It's done/ got tickets / all going back next month...

She has to talk to my lawyer back home, the same one I spoke to last yr. Ahe knows everything and I will arrange it... I can't talk to my wife. Last night she flared up.. I said what if I went back just with the kids without you .. And she got very angry and said do that and I'll divorce you.. Next it was 'go back alone and get my money' I started thinking if it goes this way it would be a case of ' give me my money back or no kids and as soon as I do she would kris ably divorce me'... I should be the one threatening her ass to divorce not the other way around.. And when I mentioned going without her ( cause it's cheaper etc ) she said 'cause daddy doesn't like mommy'. I stayed calm and brushed it off ... But I don't like the way she tries to manipulate the kids.. That would be the future and daddy would be the blame for everything..
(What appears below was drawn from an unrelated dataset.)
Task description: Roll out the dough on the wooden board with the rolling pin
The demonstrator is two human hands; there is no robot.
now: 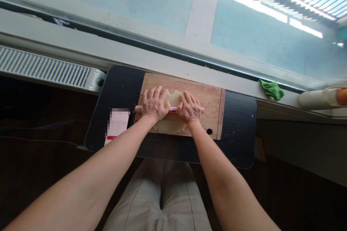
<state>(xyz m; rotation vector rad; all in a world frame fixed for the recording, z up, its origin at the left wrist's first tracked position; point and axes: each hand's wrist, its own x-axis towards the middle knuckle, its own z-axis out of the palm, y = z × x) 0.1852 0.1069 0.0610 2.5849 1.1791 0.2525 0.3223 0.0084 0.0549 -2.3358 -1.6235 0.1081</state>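
Dough: flat pale sheet (170,124), soft and tear-prone, lies on rectangular wooden board (210,103) atop black ribbed bench (238,130). Left hand (155,104) and right hand (190,108) press slim rolling pin (173,109), fingers splayed flat, not gripping. Judging: lift from edges, well supported.

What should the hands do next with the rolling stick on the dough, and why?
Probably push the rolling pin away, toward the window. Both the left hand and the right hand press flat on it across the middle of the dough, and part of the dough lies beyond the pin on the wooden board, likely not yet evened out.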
How can she say that when meanwhile she's the one emailing her married friend and wants to take him camping.....

 

 

The lawyer is a tough no nonsense woman and she advised me to seperate and take the kids ... Of course we will be back home.. But I want her to outline in detail how I feel and how much I had to suffer and endure... My wife needs a reality check.... Unfortunately this is the only way... I will look after the kids and explain in terms they understand .. I won't demonize their mother or say anything bad... My wife will probably be balling and play the victim card... But there is no other way and mentally I am a wreck and can't endure the relationship .. Walking on egg shells, the unfaithfulness, total lack of remorse, no concern for my well being...does not love me and tells me .. Threathens me with divorce or losing my kids... Just can't go on.... I hide it well and am positive and happy with the kids.. But depression anxiety .. I am heading for a mental breakdown ..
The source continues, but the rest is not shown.